Von Renate Lück

Die beiden Schönaicher Sibylle und Ewald Proszamer, die jetzt in Sindelfingen wohnen, spenden für die Hilfsorganisation „Nachbarn in Not“ aus verschiedenen Gründen.

Die 57-jährige Sibylle Proszamer, technische Zeichnerin in der Industrie, muss überlegen, wie lange sie das schon tut: „Ungefähr zehn Jahre.“ Und warum? „Weil ich den Segen Jesu weitergeben will.“ Ihre Mutter habe ihr schon aus der Bibel vorgelesen, als sie noch ein Kind war.
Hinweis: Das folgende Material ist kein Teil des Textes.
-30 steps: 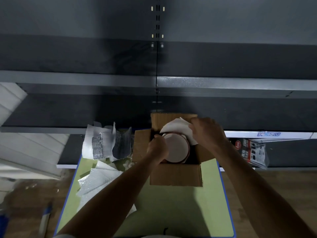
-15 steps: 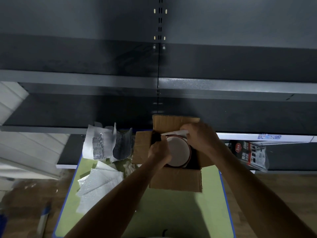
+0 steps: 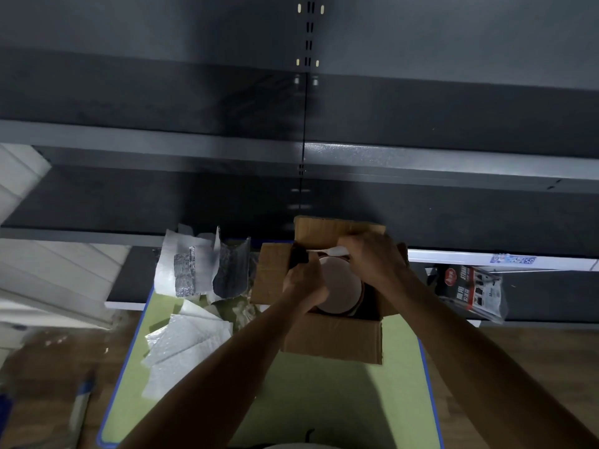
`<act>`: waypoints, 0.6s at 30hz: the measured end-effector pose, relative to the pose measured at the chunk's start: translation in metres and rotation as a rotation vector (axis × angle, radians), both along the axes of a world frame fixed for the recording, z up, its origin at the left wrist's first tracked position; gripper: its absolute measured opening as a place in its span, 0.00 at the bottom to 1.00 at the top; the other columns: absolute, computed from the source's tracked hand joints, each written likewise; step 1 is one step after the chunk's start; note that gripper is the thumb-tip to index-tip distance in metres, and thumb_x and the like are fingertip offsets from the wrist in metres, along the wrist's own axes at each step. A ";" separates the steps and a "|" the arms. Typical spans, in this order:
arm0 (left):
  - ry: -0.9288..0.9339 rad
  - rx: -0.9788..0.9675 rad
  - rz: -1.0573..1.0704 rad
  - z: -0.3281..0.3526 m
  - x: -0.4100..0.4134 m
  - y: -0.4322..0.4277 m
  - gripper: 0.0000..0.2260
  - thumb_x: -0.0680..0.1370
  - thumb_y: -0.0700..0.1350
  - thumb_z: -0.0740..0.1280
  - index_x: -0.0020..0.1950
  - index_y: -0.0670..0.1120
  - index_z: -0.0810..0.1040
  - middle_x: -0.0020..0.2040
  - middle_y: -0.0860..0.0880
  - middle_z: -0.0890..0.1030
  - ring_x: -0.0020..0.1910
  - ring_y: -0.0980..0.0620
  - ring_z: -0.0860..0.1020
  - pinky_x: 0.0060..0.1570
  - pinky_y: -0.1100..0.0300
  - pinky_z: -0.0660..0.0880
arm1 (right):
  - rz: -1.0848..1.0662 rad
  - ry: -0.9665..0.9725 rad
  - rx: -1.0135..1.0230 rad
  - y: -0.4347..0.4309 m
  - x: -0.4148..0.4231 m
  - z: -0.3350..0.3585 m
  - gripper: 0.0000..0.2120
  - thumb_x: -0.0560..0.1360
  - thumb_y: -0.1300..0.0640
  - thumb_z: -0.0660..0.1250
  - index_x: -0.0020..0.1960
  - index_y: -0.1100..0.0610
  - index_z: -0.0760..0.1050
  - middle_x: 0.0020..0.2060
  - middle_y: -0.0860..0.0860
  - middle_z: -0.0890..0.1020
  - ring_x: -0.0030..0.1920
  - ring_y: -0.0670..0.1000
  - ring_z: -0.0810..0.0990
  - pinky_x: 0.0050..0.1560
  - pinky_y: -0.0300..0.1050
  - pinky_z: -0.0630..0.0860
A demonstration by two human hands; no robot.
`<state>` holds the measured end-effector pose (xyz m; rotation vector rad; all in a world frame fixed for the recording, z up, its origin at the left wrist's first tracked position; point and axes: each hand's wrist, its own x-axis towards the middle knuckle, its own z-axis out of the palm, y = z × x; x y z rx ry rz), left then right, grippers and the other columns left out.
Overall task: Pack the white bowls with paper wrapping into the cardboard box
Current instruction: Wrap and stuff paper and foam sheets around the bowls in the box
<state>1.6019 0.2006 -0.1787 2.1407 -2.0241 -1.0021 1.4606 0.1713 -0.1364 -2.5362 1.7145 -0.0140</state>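
Observation:
An open cardboard box (image 3: 330, 338) stands on the green table (image 3: 324, 400). Inside it lies a white bowl (image 3: 342, 286), round face up. My left hand (image 3: 303, 283) grips the bowl's left rim inside the box. My right hand (image 3: 372, 257) reaches over the far side of the box and pinches a sheet of white wrapping paper (image 3: 327, 251), of which only a thin folded edge shows above the bowl. The bowl's right side and the box's floor are in shadow.
White wrapping sheets (image 3: 184, 345) lie in a loose pile on the table's left part, with crumpled white and dark wrapping (image 3: 201, 264) behind them. Dark metal shelving (image 3: 301, 157) rises right behind the table. A packaged item (image 3: 470, 290) sits on a low shelf at the right.
The white paper, spread wide above the bowl a second ago, has been pulled down flat to a thin edge at the box's far side. My right hand has lowered with it.

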 end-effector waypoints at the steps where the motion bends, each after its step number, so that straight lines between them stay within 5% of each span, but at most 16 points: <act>1: 0.003 0.000 -0.003 0.000 0.001 -0.001 0.30 0.76 0.39 0.68 0.74 0.40 0.59 0.58 0.41 0.77 0.55 0.44 0.79 0.49 0.53 0.79 | 0.000 0.027 -0.008 0.000 0.001 -0.003 0.02 0.77 0.60 0.64 0.48 0.55 0.76 0.38 0.51 0.82 0.40 0.51 0.81 0.38 0.41 0.66; 6: 0.009 -0.001 -0.027 0.000 0.001 0.000 0.32 0.77 0.37 0.66 0.76 0.39 0.54 0.58 0.39 0.78 0.55 0.43 0.80 0.48 0.54 0.78 | 0.019 0.025 -0.016 0.002 0.003 -0.016 0.08 0.78 0.61 0.63 0.57 0.56 0.73 0.39 0.51 0.83 0.36 0.50 0.82 0.32 0.41 0.65; 11: 0.025 0.019 -0.017 0.001 0.003 0.003 0.27 0.76 0.37 0.67 0.73 0.40 0.59 0.58 0.40 0.77 0.55 0.43 0.79 0.46 0.54 0.77 | -0.034 -0.016 0.010 0.000 0.000 -0.022 0.03 0.77 0.59 0.64 0.47 0.53 0.76 0.35 0.49 0.80 0.31 0.46 0.73 0.31 0.37 0.64; 18: 0.056 -0.043 -0.010 0.000 0.003 0.005 0.34 0.76 0.39 0.69 0.76 0.40 0.53 0.60 0.39 0.77 0.56 0.43 0.79 0.52 0.52 0.78 | -0.157 -0.071 0.255 -0.009 -0.001 -0.030 0.07 0.76 0.57 0.65 0.51 0.55 0.79 0.43 0.53 0.83 0.44 0.54 0.82 0.39 0.44 0.73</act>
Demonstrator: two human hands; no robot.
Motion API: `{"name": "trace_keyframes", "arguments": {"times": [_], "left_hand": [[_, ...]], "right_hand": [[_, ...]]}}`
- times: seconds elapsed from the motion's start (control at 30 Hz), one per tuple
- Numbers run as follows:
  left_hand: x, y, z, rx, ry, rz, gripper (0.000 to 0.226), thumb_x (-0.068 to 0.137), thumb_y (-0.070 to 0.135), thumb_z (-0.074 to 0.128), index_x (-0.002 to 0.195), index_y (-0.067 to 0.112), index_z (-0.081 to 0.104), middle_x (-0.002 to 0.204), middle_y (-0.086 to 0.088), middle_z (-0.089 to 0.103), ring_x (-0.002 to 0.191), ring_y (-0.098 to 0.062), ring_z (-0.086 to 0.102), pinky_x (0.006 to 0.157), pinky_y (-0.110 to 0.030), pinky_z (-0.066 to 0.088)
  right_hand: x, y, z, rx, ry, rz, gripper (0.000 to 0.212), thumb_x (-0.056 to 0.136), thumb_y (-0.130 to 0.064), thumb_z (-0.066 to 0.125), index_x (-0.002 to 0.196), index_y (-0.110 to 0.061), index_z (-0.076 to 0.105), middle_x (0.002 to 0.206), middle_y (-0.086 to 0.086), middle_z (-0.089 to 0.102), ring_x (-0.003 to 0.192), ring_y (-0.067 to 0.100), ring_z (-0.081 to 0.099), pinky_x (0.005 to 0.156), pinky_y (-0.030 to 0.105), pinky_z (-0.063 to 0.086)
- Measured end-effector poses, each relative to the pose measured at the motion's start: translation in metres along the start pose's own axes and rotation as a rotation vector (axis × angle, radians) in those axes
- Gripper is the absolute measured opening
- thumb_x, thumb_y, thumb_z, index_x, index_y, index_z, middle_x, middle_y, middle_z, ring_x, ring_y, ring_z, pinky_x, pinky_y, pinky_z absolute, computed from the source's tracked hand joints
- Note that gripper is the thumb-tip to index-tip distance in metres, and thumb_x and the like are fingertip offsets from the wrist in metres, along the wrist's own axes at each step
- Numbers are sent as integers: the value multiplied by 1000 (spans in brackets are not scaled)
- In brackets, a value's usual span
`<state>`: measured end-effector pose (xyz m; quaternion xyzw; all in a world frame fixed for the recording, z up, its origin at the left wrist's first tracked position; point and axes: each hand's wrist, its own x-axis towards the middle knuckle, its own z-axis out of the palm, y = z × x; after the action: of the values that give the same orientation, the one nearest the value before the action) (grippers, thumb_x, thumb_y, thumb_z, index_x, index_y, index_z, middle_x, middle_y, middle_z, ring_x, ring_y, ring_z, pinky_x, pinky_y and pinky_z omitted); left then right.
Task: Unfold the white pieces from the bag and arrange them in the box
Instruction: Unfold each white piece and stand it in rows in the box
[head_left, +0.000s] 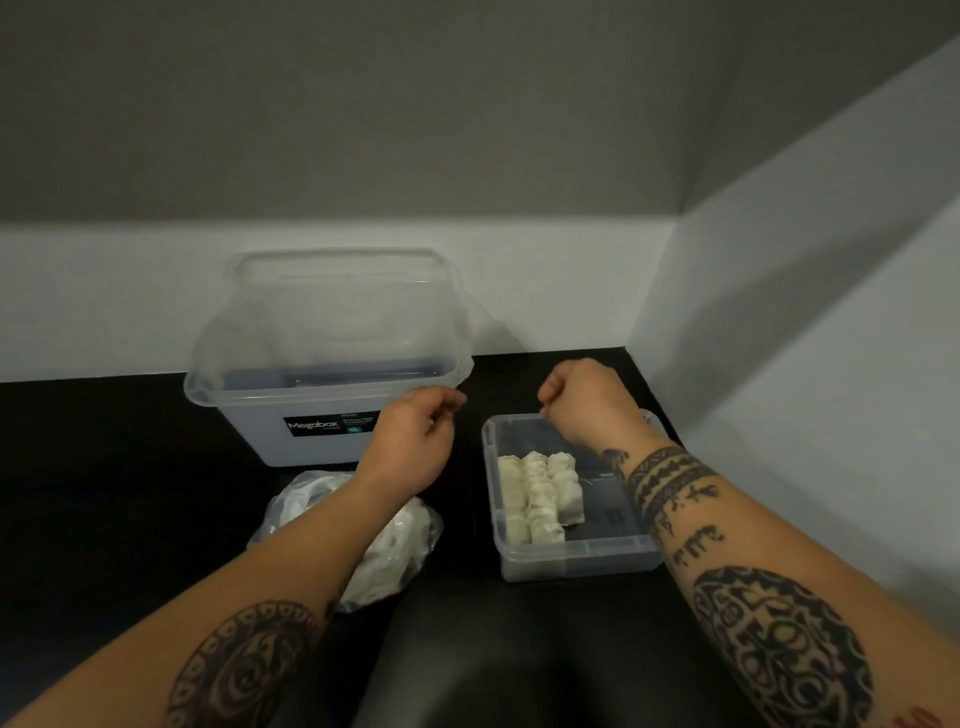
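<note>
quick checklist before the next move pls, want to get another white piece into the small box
1. Small box uncovered: ok, no lid on it.
2. Room left in it: ok, the white pieces lie in three rows on its left side, with bare floor to their right.
3. Bag still stocked: ok, white material shows through it.
4. Piece in hand: cannot tell. The left hand and right hand have curled fingers, and nothing white shows in either.
5. Bag free to reach: not ok, the left forearm lies across it.
6. Large box out of the way: ok, it stands behind the bag, apart from the small box.
</note>
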<state>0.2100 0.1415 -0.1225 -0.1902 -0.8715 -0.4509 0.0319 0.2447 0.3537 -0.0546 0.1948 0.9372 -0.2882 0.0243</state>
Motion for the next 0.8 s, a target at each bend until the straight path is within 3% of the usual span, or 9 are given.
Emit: {"name": "trace_keyframes", "arguments": {"times": [0.2,0.37,0.5,0.57,0.67,0.8], "left_hand": [[-15,-42,-57,-128,-79,-62,30,97,4,60,105,31,70,98,11,74,92,6,68,78,-13,54],[-30,-75,-95,-71,-172,-119,21,98,15,63,109,32,68,92,8,73,77,-7,68,70,-16,55],[-42,-98,-102,69,-311,-111,17,95,21,65,108,32,70,85,8,72,74,-6,67,70,-24,54],[-46,-110,-101,223,-444,-75,16,92,24,67,106,30,72,89,7,72,80,-10,67,77,-33,57],[-54,-124,-94,464,-666,-55,24,87,33,72,111,32,71,105,8,70,95,-9,66,89,-36,58],[-65,-135,-86,593,-721,-81,38,84,42,74,119,33,64,126,4,59,107,-14,60,92,-35,55]], "right_hand": [[-29,-78,34,72,-2,-146,12,86,-7,72,85,-19,71,89,-6,69,86,12,66,73,23,51],[-52,-116,80,43,-66,-115,21,88,-10,71,79,-29,66,93,-8,68,87,10,65,75,23,50],[-68,-131,126,50,-203,-90,12,90,-15,73,87,-25,69,96,-5,71,92,12,67,86,28,55],[-71,-129,153,26,-277,-85,2,90,-19,74,91,-19,72,98,-2,73,94,15,68,90,30,56],[-67,-114,194,-121,-353,-27,17,92,-15,67,107,-14,74,109,5,72,97,20,68,91,34,57],[-68,-97,221,-383,-358,-75,37,93,-16,64,129,-20,66,131,8,64,118,26,62,103,37,50]]}}
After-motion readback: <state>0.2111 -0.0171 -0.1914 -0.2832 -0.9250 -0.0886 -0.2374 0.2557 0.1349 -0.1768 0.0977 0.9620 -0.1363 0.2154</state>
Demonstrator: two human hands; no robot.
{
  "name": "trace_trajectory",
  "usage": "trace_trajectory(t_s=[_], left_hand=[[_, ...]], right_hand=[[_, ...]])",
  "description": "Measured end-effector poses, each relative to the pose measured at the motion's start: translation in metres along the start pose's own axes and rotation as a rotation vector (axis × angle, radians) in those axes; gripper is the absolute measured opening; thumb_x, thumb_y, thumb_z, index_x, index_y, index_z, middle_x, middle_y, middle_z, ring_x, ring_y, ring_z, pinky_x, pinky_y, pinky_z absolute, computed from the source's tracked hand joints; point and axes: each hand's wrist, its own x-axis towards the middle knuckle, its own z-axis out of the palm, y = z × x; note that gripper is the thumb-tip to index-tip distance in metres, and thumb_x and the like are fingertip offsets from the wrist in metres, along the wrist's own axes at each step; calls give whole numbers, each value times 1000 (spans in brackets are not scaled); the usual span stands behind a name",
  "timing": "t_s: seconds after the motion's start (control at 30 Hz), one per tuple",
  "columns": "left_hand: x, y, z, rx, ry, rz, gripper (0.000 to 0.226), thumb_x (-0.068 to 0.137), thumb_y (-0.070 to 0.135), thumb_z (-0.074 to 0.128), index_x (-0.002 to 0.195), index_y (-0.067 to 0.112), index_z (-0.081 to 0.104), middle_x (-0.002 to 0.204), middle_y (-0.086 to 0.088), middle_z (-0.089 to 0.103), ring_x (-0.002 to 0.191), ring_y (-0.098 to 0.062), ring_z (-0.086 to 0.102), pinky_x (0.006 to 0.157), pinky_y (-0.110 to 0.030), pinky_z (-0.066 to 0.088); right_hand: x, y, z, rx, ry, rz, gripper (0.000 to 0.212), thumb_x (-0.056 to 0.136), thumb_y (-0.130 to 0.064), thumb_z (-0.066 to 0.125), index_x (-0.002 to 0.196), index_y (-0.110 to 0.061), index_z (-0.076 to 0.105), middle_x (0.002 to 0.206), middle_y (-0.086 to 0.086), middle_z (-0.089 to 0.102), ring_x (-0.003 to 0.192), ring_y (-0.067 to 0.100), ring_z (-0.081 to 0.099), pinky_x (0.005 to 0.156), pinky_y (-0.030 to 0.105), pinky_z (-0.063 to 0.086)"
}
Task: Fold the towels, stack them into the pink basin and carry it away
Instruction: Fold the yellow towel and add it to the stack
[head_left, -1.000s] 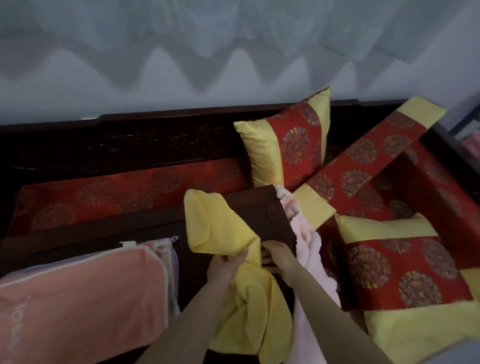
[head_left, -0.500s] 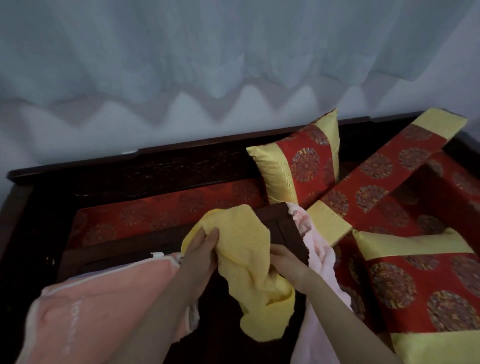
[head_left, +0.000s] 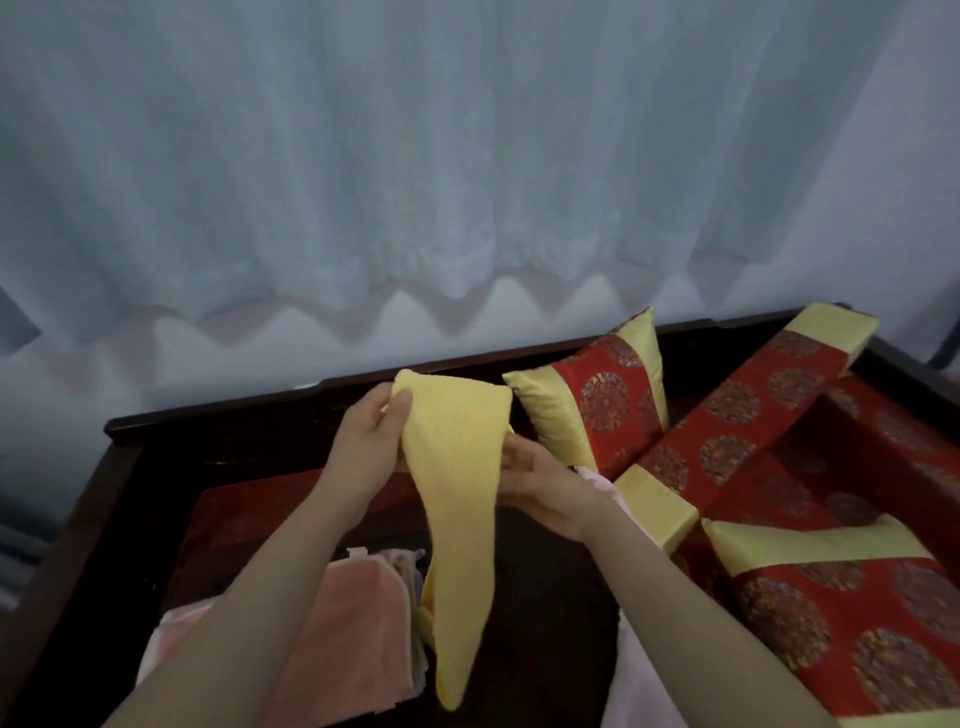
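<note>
Two hands meet the yellow towel (head_left: 457, 499) at mid-frame. Fingers of your left hand (head_left: 371, 449) pinch its top corner. Those of your right hand (head_left: 543, 486) touch its side edge, grip unclear. Its long axis hangs downward.

At centre I saw the yellow towel (head_left: 457, 499), matt ribbed cloth; at 3 o'clock, cushions (head_left: 608, 400) of glossy brocade; at 9 o'clock, smooth dark wooden frame (head_left: 208, 415).
</note>
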Motion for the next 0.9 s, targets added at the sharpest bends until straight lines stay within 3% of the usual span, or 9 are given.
trace_trajectory(t_s=[0.13,0.2,0.27,0.37,0.47,0.53,0.67,0.8,0.9], left_hand=[[9,12,-20,-337,184,-182,23,95,35,49,96,20,65,94,-8,63,82,-23,59,66,-31,45],[6,15,-29,-741,168,-346,28,94,37,49,108,17,63,98,-4,72,82,-19,70,61,-31,53],[1,9,-38,-975,84,-392,41,94,43,45,122,16,58,111,-6,70,97,-20,68,72,-39,55],[-4,-4,-49,-870,-129,-352,59,87,55,47,137,23,44,133,-10,58,121,-29,55,93,-55,46],[-6,-6,-48,-699,-250,-297,74,71,39,77,136,35,42,133,-7,58,118,-30,59,88,-55,51],[-6,0,-44,-543,-209,-310,81,57,24,87,127,33,47,126,-7,61,110,-28,62,77,-44,56],[-1,17,-45,-422,-159,-350,63,58,15,85,114,12,59,116,-16,66,95,-27,68,72,-35,57],[11,21,-54,-505,61,-435,35,83,9,66,115,0,58,103,-15,67,87,-22,65,72,-36,52],[20,21,-60,-541,49,-417,35,93,17,54,128,10,54,117,-13,64,97,-23,63,73,-41,52]], right_hand=[[-3,-29,-6,-31,219,-13,28,87,-24,64,106,-4,68,98,3,71,92,17,64,87,34,51],[-6,-39,-10,48,319,-44,32,91,-29,60,111,-5,68,96,3,71,88,14,65,76,29,53],[-10,-46,-16,151,402,-73,40,88,-37,61,112,-5,67,96,5,67,89,18,62,72,28,51],[-14,-54,-24,313,419,-56,47,85,-46,62,110,-7,68,114,15,65,106,31,60,92,39,49],[-20,-55,-31,441,301,-25,47,91,-43,55,122,-8,64,123,14,65,116,29,60,102,44,43],[-23,-56,-30,370,263,-11,53,86,-37,65,128,-6,57,130,17,60,122,31,56,104,46,43],[-29,-59,-32,127,422,30,44,80,-12,72,122,-3,61,115,13,68,105,26,65,80,34,57],[-32,-56,-52,155,459,41,42,83,-27,71,119,-8,63,121,10,65,113,27,60,96,45,50],[-32,-61,-63,44,602,41,44,81,-32,73,117,-9,63,119,9,63,112,25,58,100,44,47]])
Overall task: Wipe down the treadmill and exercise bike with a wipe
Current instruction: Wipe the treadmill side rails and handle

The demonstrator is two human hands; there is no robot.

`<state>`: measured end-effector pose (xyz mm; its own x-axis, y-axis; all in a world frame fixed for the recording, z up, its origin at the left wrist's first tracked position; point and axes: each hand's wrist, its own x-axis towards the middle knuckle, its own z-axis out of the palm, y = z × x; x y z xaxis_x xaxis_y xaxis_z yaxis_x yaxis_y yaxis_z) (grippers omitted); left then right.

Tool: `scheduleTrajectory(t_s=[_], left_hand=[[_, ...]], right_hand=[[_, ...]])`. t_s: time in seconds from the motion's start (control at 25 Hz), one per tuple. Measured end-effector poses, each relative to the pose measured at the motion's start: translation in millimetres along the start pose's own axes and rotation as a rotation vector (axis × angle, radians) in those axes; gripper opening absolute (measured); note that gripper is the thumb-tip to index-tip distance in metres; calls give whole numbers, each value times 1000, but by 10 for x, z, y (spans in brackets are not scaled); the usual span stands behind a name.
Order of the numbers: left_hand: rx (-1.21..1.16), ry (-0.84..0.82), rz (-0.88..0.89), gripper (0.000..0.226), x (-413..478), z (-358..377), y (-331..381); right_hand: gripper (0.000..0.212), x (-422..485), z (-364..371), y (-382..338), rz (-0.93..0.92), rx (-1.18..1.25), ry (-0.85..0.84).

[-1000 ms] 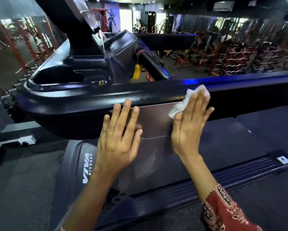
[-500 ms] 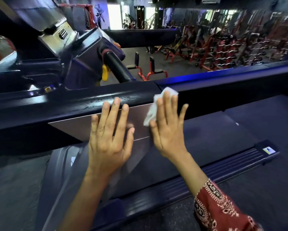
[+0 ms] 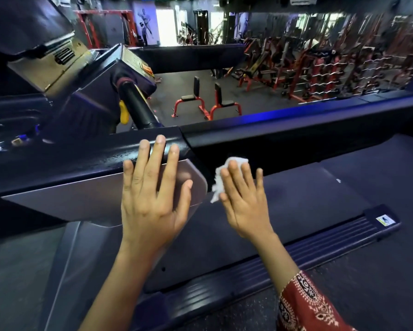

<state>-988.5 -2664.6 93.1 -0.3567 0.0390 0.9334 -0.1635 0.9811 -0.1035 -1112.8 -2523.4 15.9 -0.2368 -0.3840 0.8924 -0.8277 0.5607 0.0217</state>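
The treadmill's black side handrail (image 3: pixel 296 132) runs across the view, with a grey panel (image 3: pixel 81 201) below it on the left. My left hand (image 3: pixel 153 199) lies flat with straight fingers on the grey panel, fingertips reaching the rail. My right hand (image 3: pixel 246 201) presses a crumpled white wipe (image 3: pixel 218 180) with straight fingers against the dark side of the rail, just right of the panel's rounded end. The treadmill belt (image 3: pixel 320 199) lies beyond, and the console (image 3: pixel 93 75) stands at the upper left. No exercise bike is in view.
A ribbed side foot rail (image 3: pixel 296 254) runs along the deck below my hands. A black handlebar with a yellow clip (image 3: pixel 124 113) juts from the console. Across the floor stand red benches (image 3: pixel 205 101) and racks of red weight machines (image 3: pixel 320 68).
My right hand has slid the wipe off the grey panel, rightward and down onto the dark rail side. My left hand stays flat on the panel. The view has shifted right along the rail.
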Motion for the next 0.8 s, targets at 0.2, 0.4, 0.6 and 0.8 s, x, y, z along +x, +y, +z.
scheduleTrajectory(t_s=[0.2, 0.4, 0.6, 0.8], left_hand=[[32, -3, -41, 48, 76, 36, 97], [-1, -16, -67, 41, 174, 28, 162], [-17, -42, -78, 39, 249, -34, 172], [-11, -66, -66, 40, 309, -17, 187]], right_hand=[[54, 466, -216, 162, 427, 211, 87], [44, 912, -327, -209, -79, 168, 47], [46, 1037, -524, 125, 190, 58, -11], [44, 1208, -458, -159, -200, 155, -121]])
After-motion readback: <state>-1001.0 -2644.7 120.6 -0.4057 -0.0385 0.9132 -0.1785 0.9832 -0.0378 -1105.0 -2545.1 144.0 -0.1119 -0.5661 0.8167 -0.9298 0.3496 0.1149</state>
Dann habe sie andere Interessen gehabt und erst zum Glauben zurückgefunden, als die Mutter dement wurde. Jetzt ist sie fest davon überzeugt, „dass auf meinem Leben ein großer Segen Gottes liegt.“

Ewald Proszamer ist erst seit Kurzem dabei, das aber weil er selbst schon in Not war und ihm niemand geholfen habe. Eigentlich ist er Koch von Beruf. Durch einen Betriebsunfall während seiner Lehrzeit, bei dem er sich lebensgefährlich verletzte, konnte er aber später nicht lange in der Küche stehen und wurde arbeitslos. Das brachte ihn zunächst auf die schiefe Bahn. Seit er mittels der Arbeitsagentur zum Musikunterricht fand und wieder Grund unter die Füße bekam, will er nun aufgrund seiner Erfahrungen anderen Gestrauchelten helfen. „Ich habe ein Herz für notleidende Menschen. Im Umkreis gibt es Not genug, die man nicht vergessen darf“, sagt er.